• TASK DETAILS
Count the lines below with the string "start" in them. Only the number should be given.

• SUPPLIED RECORDS
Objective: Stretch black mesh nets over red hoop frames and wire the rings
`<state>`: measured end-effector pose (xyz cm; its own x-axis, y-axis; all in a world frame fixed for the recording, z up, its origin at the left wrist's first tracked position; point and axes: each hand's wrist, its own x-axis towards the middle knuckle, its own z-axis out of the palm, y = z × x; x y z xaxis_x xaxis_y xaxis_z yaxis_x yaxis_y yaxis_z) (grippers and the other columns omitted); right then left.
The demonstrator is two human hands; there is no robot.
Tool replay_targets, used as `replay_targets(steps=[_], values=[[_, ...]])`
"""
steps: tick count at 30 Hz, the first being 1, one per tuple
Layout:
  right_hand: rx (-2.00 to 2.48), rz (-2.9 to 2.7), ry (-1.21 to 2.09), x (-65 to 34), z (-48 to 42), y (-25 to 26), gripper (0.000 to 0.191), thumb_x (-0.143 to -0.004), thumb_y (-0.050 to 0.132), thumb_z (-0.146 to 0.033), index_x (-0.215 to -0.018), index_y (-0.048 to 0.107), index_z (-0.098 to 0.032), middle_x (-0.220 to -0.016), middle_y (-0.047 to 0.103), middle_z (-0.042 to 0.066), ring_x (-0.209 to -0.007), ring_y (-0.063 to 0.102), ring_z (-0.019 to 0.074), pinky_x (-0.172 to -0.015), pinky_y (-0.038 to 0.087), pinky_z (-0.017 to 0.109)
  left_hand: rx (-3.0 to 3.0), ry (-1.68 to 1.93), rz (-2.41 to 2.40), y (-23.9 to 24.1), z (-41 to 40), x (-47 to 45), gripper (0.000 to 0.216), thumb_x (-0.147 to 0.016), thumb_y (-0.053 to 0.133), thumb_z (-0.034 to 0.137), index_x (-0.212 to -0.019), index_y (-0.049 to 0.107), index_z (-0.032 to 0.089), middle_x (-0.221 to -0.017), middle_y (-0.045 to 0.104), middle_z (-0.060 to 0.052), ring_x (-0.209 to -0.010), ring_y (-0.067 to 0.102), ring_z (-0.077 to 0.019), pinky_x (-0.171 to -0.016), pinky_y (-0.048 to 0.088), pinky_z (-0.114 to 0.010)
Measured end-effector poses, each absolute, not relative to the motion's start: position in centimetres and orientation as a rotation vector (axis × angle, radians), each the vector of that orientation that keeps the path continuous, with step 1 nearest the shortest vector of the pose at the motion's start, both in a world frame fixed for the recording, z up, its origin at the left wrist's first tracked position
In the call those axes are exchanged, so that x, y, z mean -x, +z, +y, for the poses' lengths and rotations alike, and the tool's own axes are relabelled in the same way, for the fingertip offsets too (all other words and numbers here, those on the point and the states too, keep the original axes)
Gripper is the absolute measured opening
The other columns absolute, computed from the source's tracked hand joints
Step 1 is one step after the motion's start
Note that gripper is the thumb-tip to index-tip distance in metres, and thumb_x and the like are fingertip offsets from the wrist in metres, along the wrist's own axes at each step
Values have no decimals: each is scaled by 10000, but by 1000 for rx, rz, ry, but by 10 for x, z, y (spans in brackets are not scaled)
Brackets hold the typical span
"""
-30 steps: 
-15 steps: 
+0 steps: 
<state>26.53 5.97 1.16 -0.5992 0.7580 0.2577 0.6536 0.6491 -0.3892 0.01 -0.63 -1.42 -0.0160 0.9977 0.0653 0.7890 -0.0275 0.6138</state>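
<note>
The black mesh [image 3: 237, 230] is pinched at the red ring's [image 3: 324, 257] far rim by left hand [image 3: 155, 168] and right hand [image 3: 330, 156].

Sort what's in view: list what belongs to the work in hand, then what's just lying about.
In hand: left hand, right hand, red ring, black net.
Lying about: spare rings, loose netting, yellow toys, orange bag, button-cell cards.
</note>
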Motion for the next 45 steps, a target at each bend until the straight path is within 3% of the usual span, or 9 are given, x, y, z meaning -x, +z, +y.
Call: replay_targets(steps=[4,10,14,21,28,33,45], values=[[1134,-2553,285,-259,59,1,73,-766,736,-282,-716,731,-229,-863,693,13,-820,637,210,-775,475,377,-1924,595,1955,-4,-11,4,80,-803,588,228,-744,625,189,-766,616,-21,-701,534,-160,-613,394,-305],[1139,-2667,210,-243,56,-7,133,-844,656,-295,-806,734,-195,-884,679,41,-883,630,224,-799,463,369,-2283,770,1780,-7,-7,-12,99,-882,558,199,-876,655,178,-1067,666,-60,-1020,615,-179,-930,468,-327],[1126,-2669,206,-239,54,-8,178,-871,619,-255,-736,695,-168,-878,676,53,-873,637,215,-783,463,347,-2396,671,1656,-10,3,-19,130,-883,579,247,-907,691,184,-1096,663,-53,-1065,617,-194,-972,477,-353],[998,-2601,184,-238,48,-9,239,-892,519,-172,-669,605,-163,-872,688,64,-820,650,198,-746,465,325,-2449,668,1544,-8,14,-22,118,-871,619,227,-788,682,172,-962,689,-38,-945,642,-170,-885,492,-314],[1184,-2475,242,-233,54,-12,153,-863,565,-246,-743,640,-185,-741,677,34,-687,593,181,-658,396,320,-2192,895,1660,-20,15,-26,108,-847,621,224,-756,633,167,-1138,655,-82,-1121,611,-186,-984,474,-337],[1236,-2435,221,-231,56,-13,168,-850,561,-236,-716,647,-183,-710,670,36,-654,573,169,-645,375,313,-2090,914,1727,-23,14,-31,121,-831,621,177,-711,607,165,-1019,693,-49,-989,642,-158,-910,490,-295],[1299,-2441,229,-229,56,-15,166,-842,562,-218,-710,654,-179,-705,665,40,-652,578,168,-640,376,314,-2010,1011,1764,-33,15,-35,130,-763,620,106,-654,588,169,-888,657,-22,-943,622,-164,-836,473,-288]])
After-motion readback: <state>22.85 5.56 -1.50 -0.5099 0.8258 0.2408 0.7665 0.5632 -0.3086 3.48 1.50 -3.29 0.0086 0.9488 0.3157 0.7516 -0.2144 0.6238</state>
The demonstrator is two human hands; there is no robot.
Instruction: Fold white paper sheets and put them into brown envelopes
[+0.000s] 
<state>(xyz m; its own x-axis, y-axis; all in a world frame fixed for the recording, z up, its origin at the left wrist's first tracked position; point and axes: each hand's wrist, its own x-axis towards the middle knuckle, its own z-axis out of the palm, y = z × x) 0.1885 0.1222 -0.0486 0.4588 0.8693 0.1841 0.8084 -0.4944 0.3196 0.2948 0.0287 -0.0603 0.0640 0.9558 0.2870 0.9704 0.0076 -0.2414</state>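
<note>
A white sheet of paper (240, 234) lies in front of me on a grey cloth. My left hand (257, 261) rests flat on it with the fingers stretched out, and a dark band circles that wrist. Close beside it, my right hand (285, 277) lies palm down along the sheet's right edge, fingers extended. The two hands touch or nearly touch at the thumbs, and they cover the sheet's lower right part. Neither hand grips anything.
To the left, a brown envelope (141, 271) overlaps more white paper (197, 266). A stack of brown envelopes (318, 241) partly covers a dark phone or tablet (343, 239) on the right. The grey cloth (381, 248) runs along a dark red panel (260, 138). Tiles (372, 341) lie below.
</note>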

• SOLUTION
2